#### [Exercise directions]
Please retype the data in full, exactly as given.

------------

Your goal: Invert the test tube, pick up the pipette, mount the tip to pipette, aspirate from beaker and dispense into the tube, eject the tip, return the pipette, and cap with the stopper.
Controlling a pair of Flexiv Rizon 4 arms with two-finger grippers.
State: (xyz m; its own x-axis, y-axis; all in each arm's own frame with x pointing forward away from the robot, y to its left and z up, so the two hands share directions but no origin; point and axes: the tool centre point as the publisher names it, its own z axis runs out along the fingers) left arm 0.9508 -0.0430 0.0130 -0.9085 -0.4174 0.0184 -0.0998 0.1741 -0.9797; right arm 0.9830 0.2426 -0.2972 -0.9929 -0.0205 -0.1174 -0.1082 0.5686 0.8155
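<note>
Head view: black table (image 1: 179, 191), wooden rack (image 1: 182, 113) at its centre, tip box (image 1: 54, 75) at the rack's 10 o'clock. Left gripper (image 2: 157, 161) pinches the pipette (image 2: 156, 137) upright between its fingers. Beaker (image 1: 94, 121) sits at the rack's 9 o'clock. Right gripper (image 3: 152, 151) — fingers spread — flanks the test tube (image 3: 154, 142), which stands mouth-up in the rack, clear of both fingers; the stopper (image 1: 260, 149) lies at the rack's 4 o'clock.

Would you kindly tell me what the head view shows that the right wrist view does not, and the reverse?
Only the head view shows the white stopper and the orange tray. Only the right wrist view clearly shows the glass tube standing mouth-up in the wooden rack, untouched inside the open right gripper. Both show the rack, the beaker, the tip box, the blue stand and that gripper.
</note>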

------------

#### [Response for this exercise]
Your goal: Invert the test tube, pick up the pipette, mount the tip to pipette, aspirate from beaker and dispense into the tube, eject the tip, return the pipette, and cap with the stopper.
Controlling a pair of Flexiv Rizon 4 arms with two-finger grippers.
State: (xyz m; its own x-axis, y-axis; all in each arm's own frame with x pointing forward away from the robot, y to its left and z up, so the two hands share directions but no origin; point and axes: the tool centre point as the publisher names it, its own z axis runs out along the fingers) left arm 0.9508 -0.0430 0.0130 -0.9085 -0.4174 0.0184 -0.0998 0.1741 -0.9797; right arm 0.9830 0.2426 -0.2972 -0.9929 -0.0205 -0.1174 -0.1082 0.5686 0.8155
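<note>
Head view: black table (image 1: 179, 191), wooden rack (image 1: 182, 113) at its centre, tip box (image 1: 54, 75) at the rack's 10 o'clock. Left gripper (image 2: 157, 161) pinches the pipette (image 2: 156, 137) upright between its fingers. Beaker (image 1: 94, 121) sits at the rack's 9 o'clock. Right gripper (image 3: 152, 151) — fingers spread — flanks the test tube (image 3: 154, 142), which stands mouth-up in the rack, clear of both fingers; the stopper (image 1: 260, 149) lies at the rack's 4 o'clock.

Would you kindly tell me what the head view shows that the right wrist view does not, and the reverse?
Only the head view shows the white stopper and the orange tray. Only the right wrist view clearly shows the glass tube standing mouth-up in the wooden rack, untouched inside the open right gripper. Both show the rack, the beaker, the tip box, the blue stand and that gripper.
</note>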

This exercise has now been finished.